*** Opening Raw data ***
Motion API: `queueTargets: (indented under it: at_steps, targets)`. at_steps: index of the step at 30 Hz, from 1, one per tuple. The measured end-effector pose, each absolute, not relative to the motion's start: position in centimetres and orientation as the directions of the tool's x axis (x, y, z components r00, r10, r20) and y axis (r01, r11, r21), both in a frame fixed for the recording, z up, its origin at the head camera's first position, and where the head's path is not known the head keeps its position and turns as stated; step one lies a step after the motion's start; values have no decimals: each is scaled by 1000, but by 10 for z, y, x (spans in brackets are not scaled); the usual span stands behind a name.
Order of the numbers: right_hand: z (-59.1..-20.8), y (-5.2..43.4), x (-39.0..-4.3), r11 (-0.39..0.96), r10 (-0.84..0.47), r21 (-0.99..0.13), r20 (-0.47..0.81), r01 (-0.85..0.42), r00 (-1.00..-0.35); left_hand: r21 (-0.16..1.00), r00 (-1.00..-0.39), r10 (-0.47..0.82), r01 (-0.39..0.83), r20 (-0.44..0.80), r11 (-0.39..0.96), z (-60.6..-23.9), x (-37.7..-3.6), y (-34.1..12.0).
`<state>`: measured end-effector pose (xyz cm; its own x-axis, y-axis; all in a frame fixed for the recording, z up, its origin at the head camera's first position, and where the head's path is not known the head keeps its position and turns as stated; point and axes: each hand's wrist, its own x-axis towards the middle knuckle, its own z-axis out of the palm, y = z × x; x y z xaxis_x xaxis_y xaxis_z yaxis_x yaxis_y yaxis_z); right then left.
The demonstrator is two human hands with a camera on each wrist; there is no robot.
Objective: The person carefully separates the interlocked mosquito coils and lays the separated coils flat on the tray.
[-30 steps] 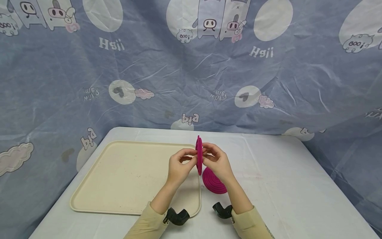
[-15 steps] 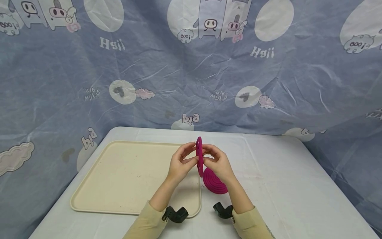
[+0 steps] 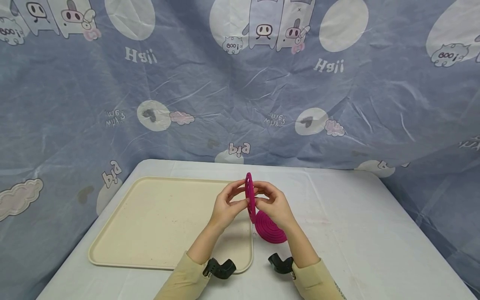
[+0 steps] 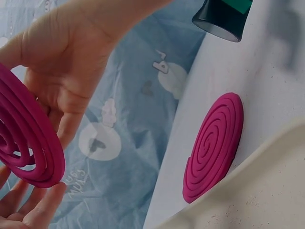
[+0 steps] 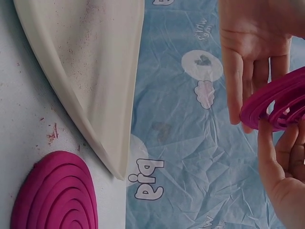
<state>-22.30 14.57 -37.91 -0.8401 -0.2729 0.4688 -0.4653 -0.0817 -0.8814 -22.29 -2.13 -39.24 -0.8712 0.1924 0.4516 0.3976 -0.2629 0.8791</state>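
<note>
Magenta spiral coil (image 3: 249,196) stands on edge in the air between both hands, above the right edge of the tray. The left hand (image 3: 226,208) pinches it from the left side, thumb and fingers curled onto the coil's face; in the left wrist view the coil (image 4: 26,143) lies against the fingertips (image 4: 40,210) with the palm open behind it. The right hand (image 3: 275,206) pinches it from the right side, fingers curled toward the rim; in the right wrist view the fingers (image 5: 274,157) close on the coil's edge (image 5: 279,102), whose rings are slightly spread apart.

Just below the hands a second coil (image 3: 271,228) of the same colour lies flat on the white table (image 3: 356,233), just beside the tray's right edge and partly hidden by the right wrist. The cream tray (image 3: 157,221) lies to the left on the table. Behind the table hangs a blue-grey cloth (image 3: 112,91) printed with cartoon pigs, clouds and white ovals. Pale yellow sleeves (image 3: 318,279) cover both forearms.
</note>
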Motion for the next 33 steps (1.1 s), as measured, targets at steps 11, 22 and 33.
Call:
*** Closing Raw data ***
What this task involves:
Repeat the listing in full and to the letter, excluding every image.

Answer to this task:
Motion API: `queueTargets: (indented under it: at_steps, targets)`. at_steps: index of the step at 30 Hz, from 1, one per tuple. The measured end-effector pose, each absolute, not relative to the motion's start: position in centimetres and orientation as the directions of the tool's x axis (x, y, z components r00, r10, r20) and y axis (r01, r11, r21), both in a frame fixed for the recording, z up, its origin at the head camera's first position, and where the head's path is not known the head keeps its position and turns as stated; step one lies a step after the motion's start; values have no decimals: each is scaled by 1000, but by 10 for z, y, x (spans in brackets are not scaled); the usual span stands behind a name.
Order of the numbers: right_hand: z (-59.1..-20.8), y (-5.2..43.4), x (-39.0..-4.3), r11 (-0.39..0.96), r10 (-0.84..0.47), r21 (-0.99..0.13), r20 (-0.47..0.81), r01 (-0.85..0.42), r00 (-1.00..-0.35); left_hand: r21 (-0.16..1.00), r00 (-1.00..-0.39), r10 (-0.47..0.82), r01 (-0.39..0.83), r20 (-0.44..0.80), r11 (-0.39..0.96), z (-60.6..-23.9), x (-37.7..-3.6), y (-34.1..12.0).
`<state>`: measured end-effector pose (xyz cm; its own x-axis, y-axis; all in a frame fixed for the recording, z up, its origin at the head camera's first position, and where the head's path is not known the head keeps its position and turns as stated; point and axes: each hand's wrist, its own x-axis towards the middle knuckle, its own z-axis out of the palm, y = z × x; x y z xaxis_x xaxis_y xaxis_z yaxis_x yaxis_y yaxis_z); right then left.
The demonstrator is two human hands with a camera on each wrist; there is no robot.
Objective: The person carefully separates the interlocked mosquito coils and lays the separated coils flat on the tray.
[-30 steps] 
[-15 steps] 
[+0 steps] 
[+0 steps] 
[+0 steps] 
<state>-22.30 14.57 -37.91 -0.8401 -0.2729 0.4688 -0.4653 -0.0817 -0.8814 -22.29 -2.13 -39.24 -0.8712 0.1924 0.4516 0.3976 -0.2629 0.8791</state>
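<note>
Magenta spiral coil (image 3: 249,196) stands on edge in the air between both hands, above the right edge of the tray. The left hand (image 3: 226,208) pinches it from the left side, thumb and fingers curled onto the coil's face; in the left wrist view the coil (image 4: 26,143) lies against the fingertips (image 4: 40,210) with the palm open behind it. The right hand (image 3: 275,206) pinches it from the right side, fingers curled toward the rim; in the right wrist view the fingers (image 5: 274,157) close on the coil's edge (image 5: 279,102), whose rings are slightly spread apart.

Just below the hands a second coil (image 3: 271,228) of the same colour lies flat on the white table (image 3: 356,233), just beside the tray's right edge and partly hidden by the right wrist. The cream tray (image 3: 157,221) lies to the left on the table. Behind the table hangs a blue-grey cloth (image 3: 112,91) printed with cartoon pigs, clouds and white ovals. Pale yellow sleeves (image 3: 318,279) cover both forearms.
</note>
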Motion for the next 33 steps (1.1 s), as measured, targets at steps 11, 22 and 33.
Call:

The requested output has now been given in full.